Designing Your Packaging Through Your Customer’s Eyes

Here we are, the final installment of this trifecta of packaging talk. The up side is that this is when I bring it all together!

Previously, I talked about the importance of where you place your logo and then we got into the hierarchy of the package and text. This time, I’m taking those to two bits and actually applying them, but first I have to talk about thinking through your customer’s eyes.

To really make an effective package, one has to realize that the package is basically the salesman for the item and the final gasp by your company to actually sell your product. Most times (and certainly with network cables) there is no extra marketing that helps swing home the sale. What really does it is what is said on the packaging – and it better be the right stuff. To hammer it home, the right stuff is the very things the customer needs to have. Most times, these are completely different from what your spreadsheets tell you.

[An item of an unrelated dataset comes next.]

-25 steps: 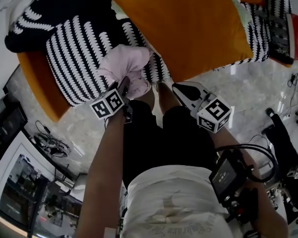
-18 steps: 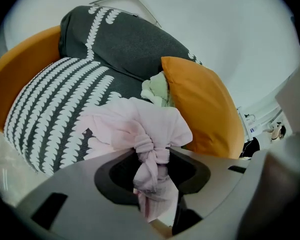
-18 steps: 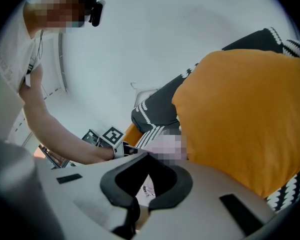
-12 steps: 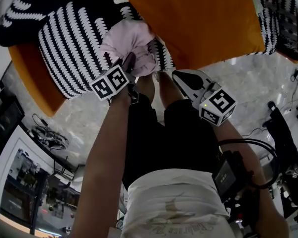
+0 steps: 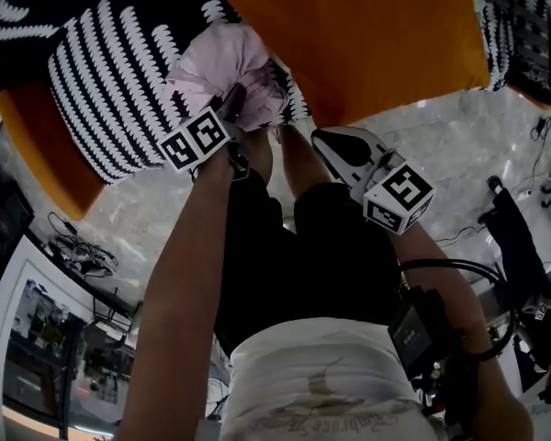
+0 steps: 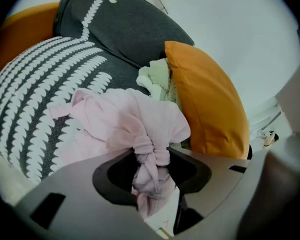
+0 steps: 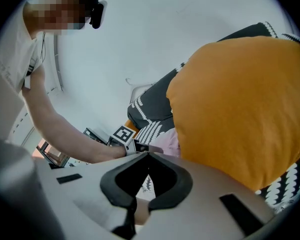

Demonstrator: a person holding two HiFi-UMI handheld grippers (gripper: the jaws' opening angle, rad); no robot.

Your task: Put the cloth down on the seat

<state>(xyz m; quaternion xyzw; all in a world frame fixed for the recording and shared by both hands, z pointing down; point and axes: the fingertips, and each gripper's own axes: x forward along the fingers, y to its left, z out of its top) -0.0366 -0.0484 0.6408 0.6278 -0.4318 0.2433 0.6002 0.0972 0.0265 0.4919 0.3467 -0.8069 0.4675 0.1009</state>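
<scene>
The left claw (image 5: pixel 236 110) has its jaws set on the pale pink, knotted fabric cloth (image 5: pixel 225 67). The jaws have just been opening, yet their tips touch the cloth's knot (image 6: pixel 151 151) on either side and pinch it, with dark gaps showing in the pocket behind the tips. A short tail of the cloth hangs back between the jaws toward the claw's body. The crumpled bulk spreads out just ahead of the tips, resting on the rounded black cushion with white leaf-like stripes (image 6: pixel 35 99). Ahead and to the right of this claw stands the plain orange fabric cushion (image 6: pixel 210 104). A light green crumpled cloth (image 6: pixel 157 79) is tucked between the orange cushion and the striped one, just beyond the pink cloth. In the head view, the orange seat edge (image 5: pixel 37 145) shows below the striped cushion, off to the left claw's left, above the grey marbled floor (image 5: pixel 441 154). The right claw (image 5: pixel 320 138) hovers apart from the cloth, off to the left claw's right, near the orange cushion's lower edge. Its jaws are pressed together at the tips with nothing between them. From its own view the orange cushion (image 7: pixel 240 109) fills the space ahead and to its right. A strip of the pink cloth (image 7: pixel 167 144) and the left claw's square-marker cube (image 7: pixel 122 133) lie just beyond its tips.
</scene>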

Customers look to buy things to solve problems. Sometimes it’s a nebulous thing, like they need to feel better, richer, worthwhile or perhaps skinny or something. With network cables, that’s pretty easy: they need a cord to connect their computer to the internet – NO! They want to go online. That’s what they really need. The cable helps the customer get there.

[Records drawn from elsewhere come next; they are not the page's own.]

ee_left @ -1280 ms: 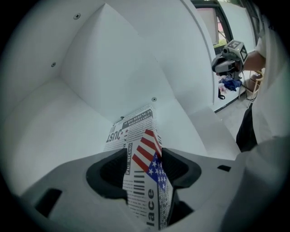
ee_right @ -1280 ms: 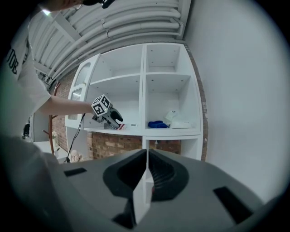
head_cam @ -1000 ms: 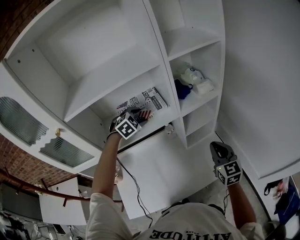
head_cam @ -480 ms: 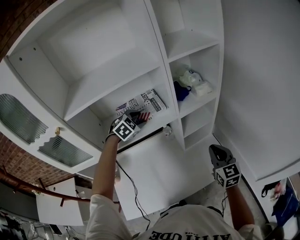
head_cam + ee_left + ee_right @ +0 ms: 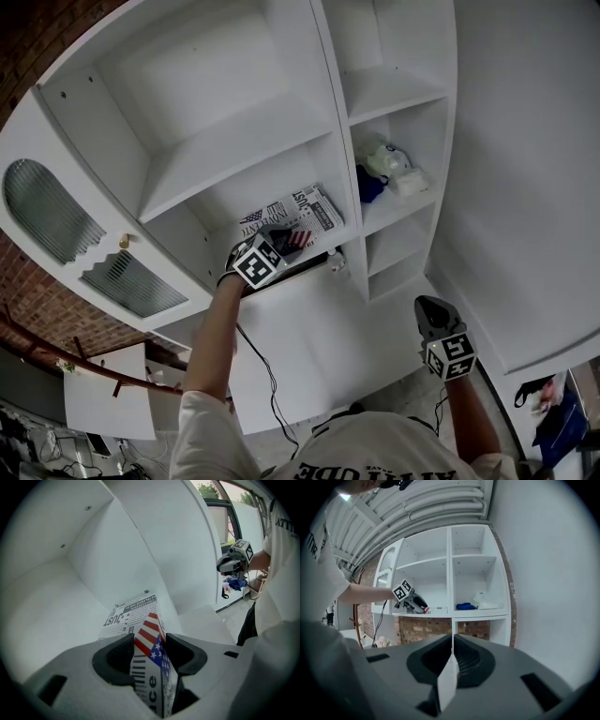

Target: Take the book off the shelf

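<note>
A book (image 5: 302, 208) with newspaper-style print and a stars-and-stripes cover lies flat on the white shelf (image 5: 281, 178), in the lower left compartment. My left gripper (image 5: 281, 240) reaches in at its near edge. In the left gripper view the book (image 5: 133, 616) has its flag-printed edge raised between the jaws of the left gripper (image 5: 151, 651), which are closing, with both pads touching it. My right gripper (image 5: 429, 311) hangs low at the right, away from the shelf, shut with nothing held. In the right gripper view the right gripper (image 5: 452, 656) faces the shelf unit from a distance.
A blue cloth (image 5: 370, 184) and white bundles (image 5: 398, 173) fill the compartment to the right. A frosted-glass cabinet door (image 5: 47, 216) stands open at left. A black cable (image 5: 267, 375) hangs below the shelf. A small object (image 5: 336, 262) sits at the shelf's front edge.
The left gripper's jaws have narrowed onto the book's near edge. The right gripper has drifted slightly down and left. The head view has shifted a little.
</note>
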Demonstrator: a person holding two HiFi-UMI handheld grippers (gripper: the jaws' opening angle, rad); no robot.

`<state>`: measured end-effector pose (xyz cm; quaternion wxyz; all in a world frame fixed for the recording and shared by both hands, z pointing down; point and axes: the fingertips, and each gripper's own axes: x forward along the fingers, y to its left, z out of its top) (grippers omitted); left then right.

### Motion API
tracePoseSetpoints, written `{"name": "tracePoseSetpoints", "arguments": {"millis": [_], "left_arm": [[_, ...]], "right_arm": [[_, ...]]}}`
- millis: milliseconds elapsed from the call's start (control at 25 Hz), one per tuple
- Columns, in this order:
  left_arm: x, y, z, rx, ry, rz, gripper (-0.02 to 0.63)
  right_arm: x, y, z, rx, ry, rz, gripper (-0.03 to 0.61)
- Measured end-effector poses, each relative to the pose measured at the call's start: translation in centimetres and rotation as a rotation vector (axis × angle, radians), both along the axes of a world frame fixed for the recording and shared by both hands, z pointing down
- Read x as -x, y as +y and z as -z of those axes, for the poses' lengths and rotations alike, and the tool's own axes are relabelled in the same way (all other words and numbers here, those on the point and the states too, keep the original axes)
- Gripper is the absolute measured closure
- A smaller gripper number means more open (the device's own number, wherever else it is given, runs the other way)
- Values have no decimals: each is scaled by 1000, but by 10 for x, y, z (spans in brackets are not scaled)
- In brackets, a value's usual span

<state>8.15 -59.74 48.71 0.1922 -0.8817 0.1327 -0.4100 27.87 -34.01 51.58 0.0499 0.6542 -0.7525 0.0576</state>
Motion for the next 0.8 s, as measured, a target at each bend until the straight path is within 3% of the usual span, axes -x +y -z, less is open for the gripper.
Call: {"name": "tracePoseSetpoints", "arguments": {"millis": [800], "left_arm": [[3,45,-3,-21,11,-35,393]], "right_arm": [[8,7,-4,-2,-17,53,545]]}}
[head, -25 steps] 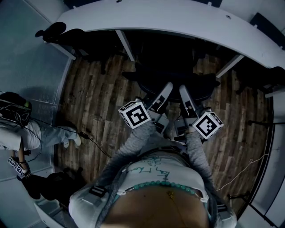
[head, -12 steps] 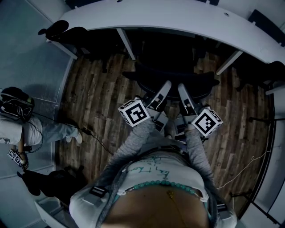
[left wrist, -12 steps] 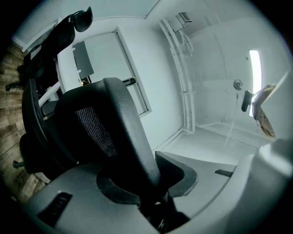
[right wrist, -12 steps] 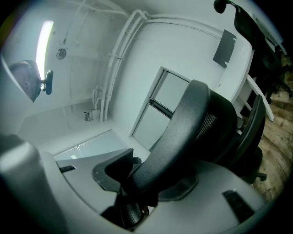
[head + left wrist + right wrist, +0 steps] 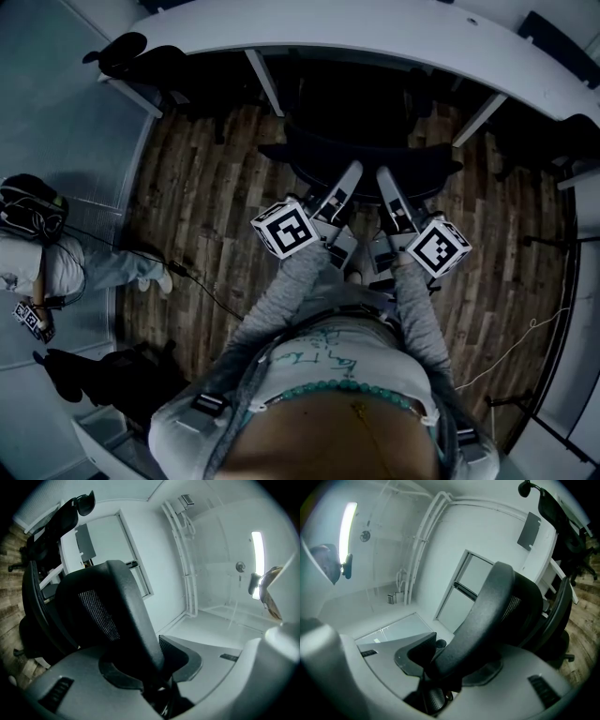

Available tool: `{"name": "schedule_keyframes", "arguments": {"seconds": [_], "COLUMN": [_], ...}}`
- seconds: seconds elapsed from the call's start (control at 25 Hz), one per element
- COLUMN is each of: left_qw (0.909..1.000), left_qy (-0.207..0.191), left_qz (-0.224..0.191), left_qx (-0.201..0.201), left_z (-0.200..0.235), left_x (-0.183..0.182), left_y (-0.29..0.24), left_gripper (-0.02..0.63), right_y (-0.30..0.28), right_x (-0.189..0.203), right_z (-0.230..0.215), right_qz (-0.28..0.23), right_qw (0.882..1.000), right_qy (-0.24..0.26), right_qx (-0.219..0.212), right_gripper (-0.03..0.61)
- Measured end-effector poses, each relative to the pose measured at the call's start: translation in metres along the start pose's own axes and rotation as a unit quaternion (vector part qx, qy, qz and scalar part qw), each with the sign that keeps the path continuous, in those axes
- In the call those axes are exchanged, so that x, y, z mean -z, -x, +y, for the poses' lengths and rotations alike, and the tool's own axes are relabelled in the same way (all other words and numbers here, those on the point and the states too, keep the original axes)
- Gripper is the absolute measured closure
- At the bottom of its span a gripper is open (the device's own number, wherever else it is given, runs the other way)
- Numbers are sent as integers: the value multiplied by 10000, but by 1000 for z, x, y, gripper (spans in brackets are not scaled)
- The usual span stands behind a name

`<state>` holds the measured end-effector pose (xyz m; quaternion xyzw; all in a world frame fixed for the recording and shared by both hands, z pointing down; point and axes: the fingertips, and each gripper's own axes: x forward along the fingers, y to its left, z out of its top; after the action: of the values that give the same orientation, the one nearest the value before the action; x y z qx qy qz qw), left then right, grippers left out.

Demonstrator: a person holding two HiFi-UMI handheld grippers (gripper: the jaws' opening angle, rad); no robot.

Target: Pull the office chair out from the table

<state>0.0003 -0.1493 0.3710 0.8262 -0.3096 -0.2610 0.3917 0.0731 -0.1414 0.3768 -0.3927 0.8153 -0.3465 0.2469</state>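
The office chair [image 5: 370, 161] is mostly a dark mass to us. Its seat and base merge with the shadow under the white table [image 5: 375, 36]. Only the curved top of its back stands clear of the table's edge, between two slanted table legs [image 5: 265, 84].

We clamp that back rim at two spots. The left gripper [image 5: 149, 663] has its pads pressed on the rim, and the right gripper [image 5: 445, 667] grips the rim the same way just beside it.

Our own body cuts off the floor nearest us. On our side of the chair, bare wooden floor [image 5: 202, 187] lies open to left and right. A cable [image 5: 202, 298] and another person [image 5: 56, 272] are at the far left. A second dark chair [image 5: 141, 64] stands at the table's left end.
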Motion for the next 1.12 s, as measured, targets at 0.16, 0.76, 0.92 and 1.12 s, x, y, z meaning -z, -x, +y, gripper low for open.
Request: {"name": "schedule_keyframes", "arguments": {"seconds": [0.16,0.76,0.92,1.12], "left_qw": [10000,9998,9998,9998], "left_qy": [-35,-1,-17,30], "left_qz": [-23,-101,-58,23], "left_qx": [21,177,175,173], "left_z": [-15,-33,-34,-35], "left_x": [23,43,42,39], "left_y": [18,64,78,77], "left_gripper": [497,497,497,497], "right_y": [31,68,70,69], "right_x": [10,42,52,52], "right_z": [7,31,40,44], "right_qz": [-21,73,41,62], "right_qw": [10000,10000,10000,10000], "right_qy": [-7,32,44,51], "right_qx": [-38,-7,-1,47], "right_gripper": [407,408,408,407]}}
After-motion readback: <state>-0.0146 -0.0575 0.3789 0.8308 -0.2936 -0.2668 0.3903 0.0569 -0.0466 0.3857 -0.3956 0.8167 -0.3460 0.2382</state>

Thinking like this, the biggest benefit we can put on that card is that this items connects you to the internet, right? I beg to differ in this instance.

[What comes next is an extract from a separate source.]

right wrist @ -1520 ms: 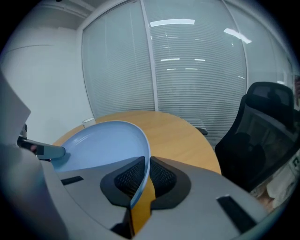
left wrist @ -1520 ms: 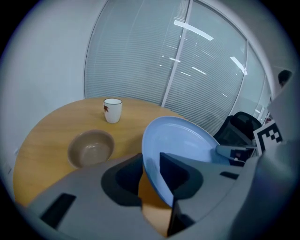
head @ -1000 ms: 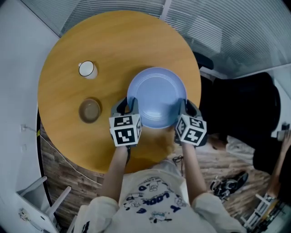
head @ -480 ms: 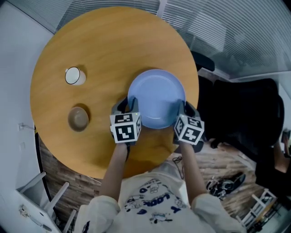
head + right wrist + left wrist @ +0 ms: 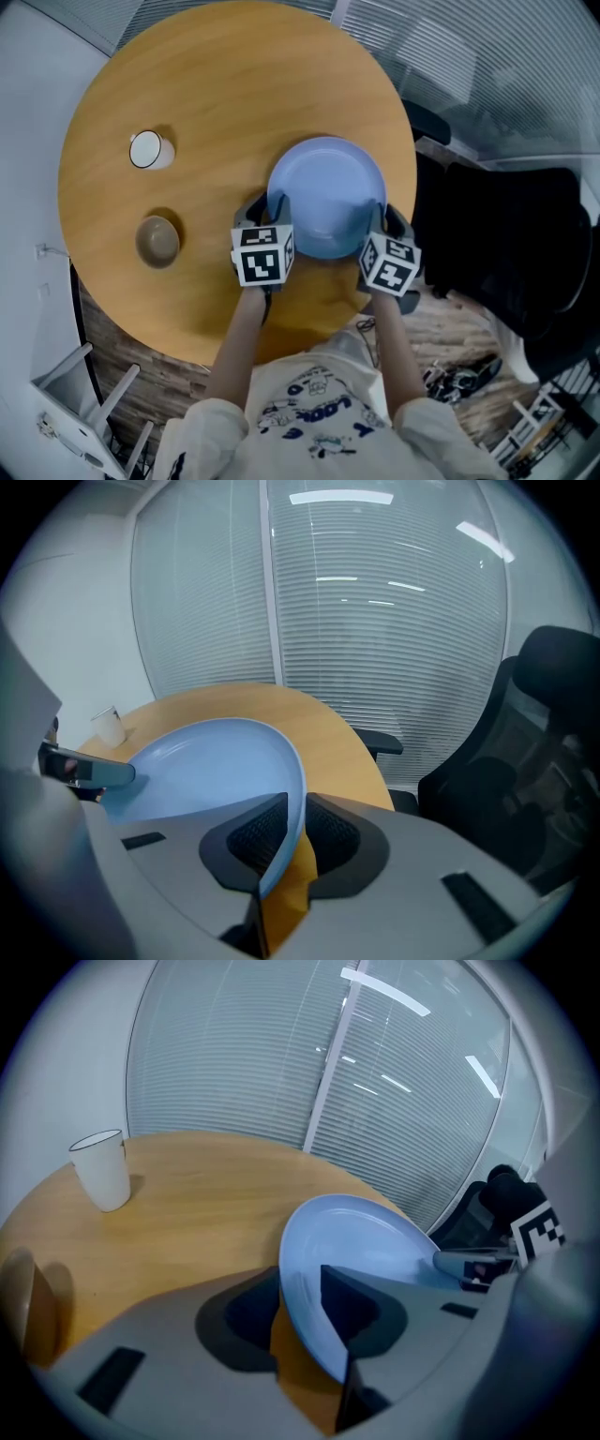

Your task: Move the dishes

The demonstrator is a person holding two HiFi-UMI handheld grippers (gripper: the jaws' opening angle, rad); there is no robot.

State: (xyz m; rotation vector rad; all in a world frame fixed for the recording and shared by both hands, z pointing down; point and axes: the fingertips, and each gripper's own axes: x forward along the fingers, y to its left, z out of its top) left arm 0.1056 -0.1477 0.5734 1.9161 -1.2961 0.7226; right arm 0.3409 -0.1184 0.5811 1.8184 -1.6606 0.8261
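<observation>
I stand at a round wooden table [image 5: 234, 94] with a smooth, honey-coloured top. Under it the floor [image 5: 141, 366] is of dark wooden planks. On the far side of the room there are glass panels covered with pale horizontal blinds [image 5: 487, 66], and at my left a plain white wall [image 5: 37, 75]. A black chair [image 5: 506, 234] stands just beside the right edge of the table. On the left part of the table stands a white cup [image 5: 148, 149], upright, and nearer to me a brown bowl [image 5: 157, 240], also with its mouth up; the two are apart from each other and well apart from my claws. The blue plate [image 5: 326, 197] is over the right half of the table, near the edge where the chair is. It is round, so it has no long axis; its hollow side faces up and it lies close to level. I cannot tell if its underside touches the wood. My left claw [image 5: 272, 214] is pinched on the rim at the near left side of the plate, with the rim running between the two pads. My right claw [image 5: 380, 223] is pinched in the same way on the near right side, one pad above the rim and one below it. Both claws point away from me and downward, and the plate reaches from them toward the middle of the table.
</observation>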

While the above thought is important, the most important thing is the differentiation of the network cable from the phone cable. There are plenty of people who can divine the difference easily but for most it can be very confusing – especially when considering that stores usually put phone cables next to network cables. Therefore we need to say this is a network cable and say that loudly, because you need to take into account the environment your product will be placed in.

After this, on the scale of importance comes the reassurance that this product does connect to a network.  We must say ‘network’ rather than ‘internet’ because we must not confuse things, as this item certainly cannot connect without a modem of some sort, as well as to not confuse the small-office buyer or someone who needs to get on a ‘network’.

The next most important bit of information will be the length of the cord. For this, the reasons are obvious. The cord length is given a place of prominence on the top of the card and in a location where one can quickly thumb through other cards to find the size you need, in this case the upper right corner.

Finally, at the bottom of the card we put the qualifying specifications that need to be said. We need to specifically say the compatibilities to make sure we encompass as many customer’s conditions as we can.

For fun here, I have cobbled together a mock-up of what I figure to be a solid solution for this card going forward.

This card addresses all of the things I had discussed earlier. We now have a strong branding element in the large red swath of color behind the product that connects to the logo as well as popping the product off of the card. I have also moved the logo to the top the card, to a much more prominent position that should be far more legible. The new logo location also allows for the logo to be larger. This company is doing a good job saying it is proud of its product, rather than hiding itself.

Speaking of legibility, all of the text on the package has been weighted bolder for more impact and made larger for easier reading – an important feature for older demographics. It is a bit of comfort to the buyer to find pertinent information quickly. It goes to feeling comfortable with their decisions and we all know that most people buy on emotion rather than on logic.

I hope you’ve enjoyed this little tour of packaging design thinking!